EXERCISE INSTRUCTIONS>
The result should consist solely of the line containing "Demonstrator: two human" and the lines that follow it below, each reproduced exactly, the last line included.

BEGIN ENTRIES SUPPLIED

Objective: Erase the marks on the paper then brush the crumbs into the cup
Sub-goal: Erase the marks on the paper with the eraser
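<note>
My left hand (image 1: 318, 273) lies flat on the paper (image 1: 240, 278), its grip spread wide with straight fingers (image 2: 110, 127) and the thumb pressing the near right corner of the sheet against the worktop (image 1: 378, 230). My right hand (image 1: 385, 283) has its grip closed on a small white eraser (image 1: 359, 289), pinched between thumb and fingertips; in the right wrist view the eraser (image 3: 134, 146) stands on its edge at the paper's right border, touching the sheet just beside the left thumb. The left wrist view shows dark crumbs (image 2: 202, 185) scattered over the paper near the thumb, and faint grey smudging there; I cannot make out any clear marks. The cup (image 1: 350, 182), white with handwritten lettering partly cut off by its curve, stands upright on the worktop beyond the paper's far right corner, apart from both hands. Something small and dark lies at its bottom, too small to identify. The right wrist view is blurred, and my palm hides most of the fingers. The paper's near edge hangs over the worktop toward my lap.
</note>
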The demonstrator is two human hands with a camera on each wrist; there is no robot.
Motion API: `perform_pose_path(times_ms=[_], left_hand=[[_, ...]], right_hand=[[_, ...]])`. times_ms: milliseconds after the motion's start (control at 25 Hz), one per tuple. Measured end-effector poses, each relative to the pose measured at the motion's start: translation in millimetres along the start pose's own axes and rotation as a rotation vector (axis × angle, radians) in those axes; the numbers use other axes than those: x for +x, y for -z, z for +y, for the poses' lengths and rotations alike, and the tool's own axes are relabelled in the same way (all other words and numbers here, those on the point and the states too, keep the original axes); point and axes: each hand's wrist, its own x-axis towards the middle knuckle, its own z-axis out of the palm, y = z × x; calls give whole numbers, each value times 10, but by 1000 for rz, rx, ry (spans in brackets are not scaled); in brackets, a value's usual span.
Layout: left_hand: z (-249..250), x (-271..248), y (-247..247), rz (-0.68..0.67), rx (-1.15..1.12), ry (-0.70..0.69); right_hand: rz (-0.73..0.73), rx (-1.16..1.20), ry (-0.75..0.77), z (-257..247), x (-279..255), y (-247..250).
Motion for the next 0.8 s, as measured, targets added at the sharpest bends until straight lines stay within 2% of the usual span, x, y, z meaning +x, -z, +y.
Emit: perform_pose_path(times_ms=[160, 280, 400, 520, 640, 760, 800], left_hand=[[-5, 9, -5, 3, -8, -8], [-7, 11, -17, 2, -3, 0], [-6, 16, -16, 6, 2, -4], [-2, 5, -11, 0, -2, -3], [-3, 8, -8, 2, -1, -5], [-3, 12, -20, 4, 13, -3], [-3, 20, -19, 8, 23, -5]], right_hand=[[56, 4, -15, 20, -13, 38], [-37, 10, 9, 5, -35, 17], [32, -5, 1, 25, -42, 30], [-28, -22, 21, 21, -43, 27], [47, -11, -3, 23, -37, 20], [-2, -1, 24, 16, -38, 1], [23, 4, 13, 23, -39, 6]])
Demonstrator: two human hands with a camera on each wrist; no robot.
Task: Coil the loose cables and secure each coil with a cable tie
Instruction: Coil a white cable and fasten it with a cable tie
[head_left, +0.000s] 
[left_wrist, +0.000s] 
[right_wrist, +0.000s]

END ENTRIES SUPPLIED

TASK RESPONSE>
Demonstrator: two human hands with a camera on each wrist; no robot.
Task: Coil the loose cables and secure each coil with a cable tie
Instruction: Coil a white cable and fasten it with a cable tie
[head_left, +0.000s] 
[left_wrist, +0.000s] 
[right_wrist, +0.000s]

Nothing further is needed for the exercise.